Instructions to follow: The answer should be every line below, retyped exactly.

Data provided:

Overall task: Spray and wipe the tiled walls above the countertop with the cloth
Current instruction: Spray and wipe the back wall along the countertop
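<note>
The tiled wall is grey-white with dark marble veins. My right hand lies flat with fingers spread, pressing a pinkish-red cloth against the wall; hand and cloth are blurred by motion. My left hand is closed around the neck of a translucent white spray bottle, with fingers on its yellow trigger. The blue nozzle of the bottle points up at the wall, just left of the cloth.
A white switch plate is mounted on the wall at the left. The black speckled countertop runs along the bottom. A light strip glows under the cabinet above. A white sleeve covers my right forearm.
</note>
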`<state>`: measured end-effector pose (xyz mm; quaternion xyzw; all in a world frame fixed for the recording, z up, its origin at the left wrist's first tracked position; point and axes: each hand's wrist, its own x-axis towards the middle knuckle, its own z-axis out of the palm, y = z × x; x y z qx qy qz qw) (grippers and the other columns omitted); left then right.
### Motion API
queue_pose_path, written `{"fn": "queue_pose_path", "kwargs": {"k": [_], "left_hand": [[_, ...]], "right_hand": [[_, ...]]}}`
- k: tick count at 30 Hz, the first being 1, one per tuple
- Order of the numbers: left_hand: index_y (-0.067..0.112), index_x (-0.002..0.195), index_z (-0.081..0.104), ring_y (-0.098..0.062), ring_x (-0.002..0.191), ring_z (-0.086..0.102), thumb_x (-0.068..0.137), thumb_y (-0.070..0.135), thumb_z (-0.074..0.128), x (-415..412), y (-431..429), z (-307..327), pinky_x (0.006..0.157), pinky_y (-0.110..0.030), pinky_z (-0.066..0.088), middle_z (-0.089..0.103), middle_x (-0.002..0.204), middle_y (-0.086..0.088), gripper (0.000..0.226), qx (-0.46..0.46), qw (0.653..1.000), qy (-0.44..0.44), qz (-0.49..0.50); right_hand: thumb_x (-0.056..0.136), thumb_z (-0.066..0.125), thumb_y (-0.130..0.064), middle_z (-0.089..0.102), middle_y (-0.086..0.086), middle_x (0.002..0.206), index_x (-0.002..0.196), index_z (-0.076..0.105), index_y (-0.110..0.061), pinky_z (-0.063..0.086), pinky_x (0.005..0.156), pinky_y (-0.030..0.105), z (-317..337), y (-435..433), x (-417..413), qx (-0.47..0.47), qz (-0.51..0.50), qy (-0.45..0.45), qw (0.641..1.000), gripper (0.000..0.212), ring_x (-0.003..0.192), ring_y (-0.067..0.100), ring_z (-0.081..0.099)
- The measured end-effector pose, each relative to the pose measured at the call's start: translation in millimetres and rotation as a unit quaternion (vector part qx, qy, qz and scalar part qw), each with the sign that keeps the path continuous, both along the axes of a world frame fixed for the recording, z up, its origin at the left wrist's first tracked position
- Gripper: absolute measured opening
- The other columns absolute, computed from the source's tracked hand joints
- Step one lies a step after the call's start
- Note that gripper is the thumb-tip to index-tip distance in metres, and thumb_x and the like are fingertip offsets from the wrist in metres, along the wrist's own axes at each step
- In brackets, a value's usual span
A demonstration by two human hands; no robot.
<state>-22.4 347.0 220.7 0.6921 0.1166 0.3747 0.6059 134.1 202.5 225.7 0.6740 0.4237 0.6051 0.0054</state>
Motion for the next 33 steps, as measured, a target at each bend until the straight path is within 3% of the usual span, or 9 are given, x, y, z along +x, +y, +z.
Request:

Task response:
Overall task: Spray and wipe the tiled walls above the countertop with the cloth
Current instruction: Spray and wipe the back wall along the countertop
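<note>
The tiled wall is grey-white with dark marble veins. My right hand lies flat with fingers spread, pressing a pinkish-red cloth against the wall; hand and cloth are blurred by motion. My left hand is closed around the neck of a translucent white spray bottle, with fingers on its yellow trigger. The blue nozzle of the bottle points up at the wall, just left of the cloth.
A white switch plate is mounted on the wall at the left. The black speckled countertop runs along the bottom. A light strip glows under the cabinet above. A white sleeve covers my right forearm.
</note>
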`<state>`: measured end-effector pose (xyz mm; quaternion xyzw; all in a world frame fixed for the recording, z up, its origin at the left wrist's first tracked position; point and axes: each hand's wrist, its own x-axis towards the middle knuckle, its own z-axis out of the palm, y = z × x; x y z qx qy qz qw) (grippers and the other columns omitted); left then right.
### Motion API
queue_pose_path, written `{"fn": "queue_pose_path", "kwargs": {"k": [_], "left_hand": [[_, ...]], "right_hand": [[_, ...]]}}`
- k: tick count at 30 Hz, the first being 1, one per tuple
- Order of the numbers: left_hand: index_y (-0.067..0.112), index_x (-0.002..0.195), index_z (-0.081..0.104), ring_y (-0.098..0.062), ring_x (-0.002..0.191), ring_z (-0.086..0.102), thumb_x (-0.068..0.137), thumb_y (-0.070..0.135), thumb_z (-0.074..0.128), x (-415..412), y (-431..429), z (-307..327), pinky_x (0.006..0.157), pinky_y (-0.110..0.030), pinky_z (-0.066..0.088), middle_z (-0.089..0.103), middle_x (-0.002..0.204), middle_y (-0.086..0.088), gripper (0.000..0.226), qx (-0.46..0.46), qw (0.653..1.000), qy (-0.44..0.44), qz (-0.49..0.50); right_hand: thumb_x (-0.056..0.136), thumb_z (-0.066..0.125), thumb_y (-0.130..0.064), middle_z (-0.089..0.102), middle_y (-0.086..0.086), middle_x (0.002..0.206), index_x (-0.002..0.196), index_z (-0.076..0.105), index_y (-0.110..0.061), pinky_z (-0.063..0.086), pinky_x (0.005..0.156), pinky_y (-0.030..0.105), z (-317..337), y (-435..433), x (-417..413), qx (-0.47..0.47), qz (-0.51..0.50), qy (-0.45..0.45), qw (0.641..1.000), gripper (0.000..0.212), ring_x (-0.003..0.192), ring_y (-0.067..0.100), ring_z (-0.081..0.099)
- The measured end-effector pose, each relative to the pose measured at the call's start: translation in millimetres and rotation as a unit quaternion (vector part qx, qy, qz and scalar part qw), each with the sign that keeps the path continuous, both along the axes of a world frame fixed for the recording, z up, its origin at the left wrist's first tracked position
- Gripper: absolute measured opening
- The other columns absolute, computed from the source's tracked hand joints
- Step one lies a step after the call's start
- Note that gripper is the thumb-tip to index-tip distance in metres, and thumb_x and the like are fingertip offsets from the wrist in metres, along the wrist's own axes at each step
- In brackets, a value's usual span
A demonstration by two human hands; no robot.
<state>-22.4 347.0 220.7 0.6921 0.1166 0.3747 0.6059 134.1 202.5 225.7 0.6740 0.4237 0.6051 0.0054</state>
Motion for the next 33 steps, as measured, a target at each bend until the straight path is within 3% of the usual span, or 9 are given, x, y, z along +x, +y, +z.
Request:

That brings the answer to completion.